What you return must match the listing below line for line, minus its pictures.

——

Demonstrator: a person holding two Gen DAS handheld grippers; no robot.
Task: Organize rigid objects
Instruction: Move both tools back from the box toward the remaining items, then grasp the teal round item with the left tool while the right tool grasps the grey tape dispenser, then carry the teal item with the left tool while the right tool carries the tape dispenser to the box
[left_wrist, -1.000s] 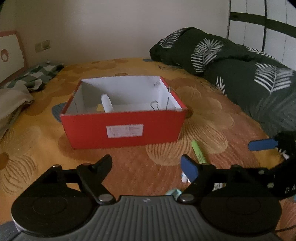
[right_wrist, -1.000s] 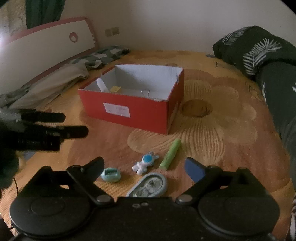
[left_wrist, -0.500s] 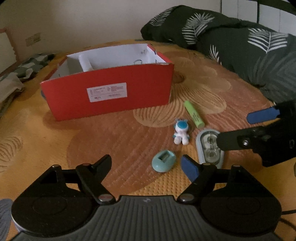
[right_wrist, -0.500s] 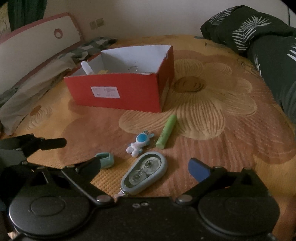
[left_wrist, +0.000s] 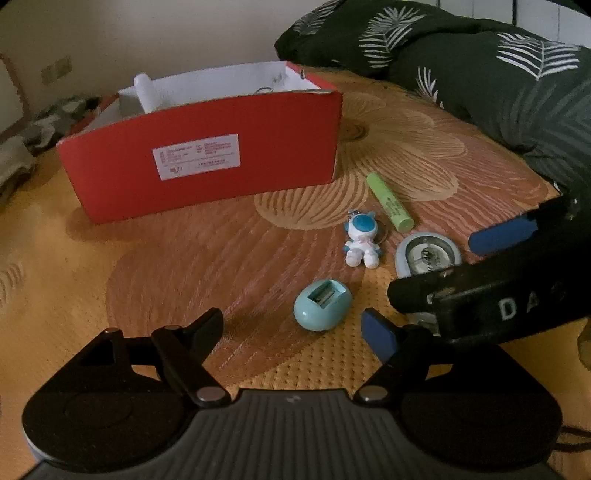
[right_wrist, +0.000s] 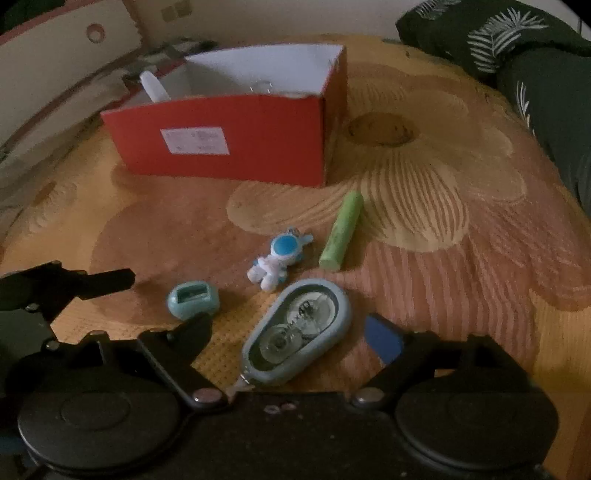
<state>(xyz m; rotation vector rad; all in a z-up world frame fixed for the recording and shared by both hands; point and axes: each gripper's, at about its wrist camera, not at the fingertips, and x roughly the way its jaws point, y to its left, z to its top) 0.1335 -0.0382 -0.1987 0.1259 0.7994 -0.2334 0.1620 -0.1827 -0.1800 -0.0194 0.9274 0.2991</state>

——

### ANSWER TO THE EXERCISE
Demonstrator: a person holding two Gen DAS handheld grippers; no robot.
Task: Organize rigid objects
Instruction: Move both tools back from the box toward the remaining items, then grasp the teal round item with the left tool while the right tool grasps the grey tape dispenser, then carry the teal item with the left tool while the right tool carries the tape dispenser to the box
[left_wrist, -1.000s] 
[right_wrist, -1.000s] 
[left_wrist, -0.500s] 
[right_wrist, -0.500s] 
[left_wrist, +0.000s] 
[right_wrist, +0.000s] 
<state>(xyz m; rotation vector rad; all in a z-up world frame fixed for the recording and shared by both hands; point and axes: each gripper's, at about its wrist camera, not at the fingertips, and x roughly the way its jaws point, y to its left, z to its top) 0.1335 -0.0382 -0.1987 0.1259 0.7994 -0.2334 0.1620 -0.1827 -0.1800 -0.0194 0.9274 0.2991</state>

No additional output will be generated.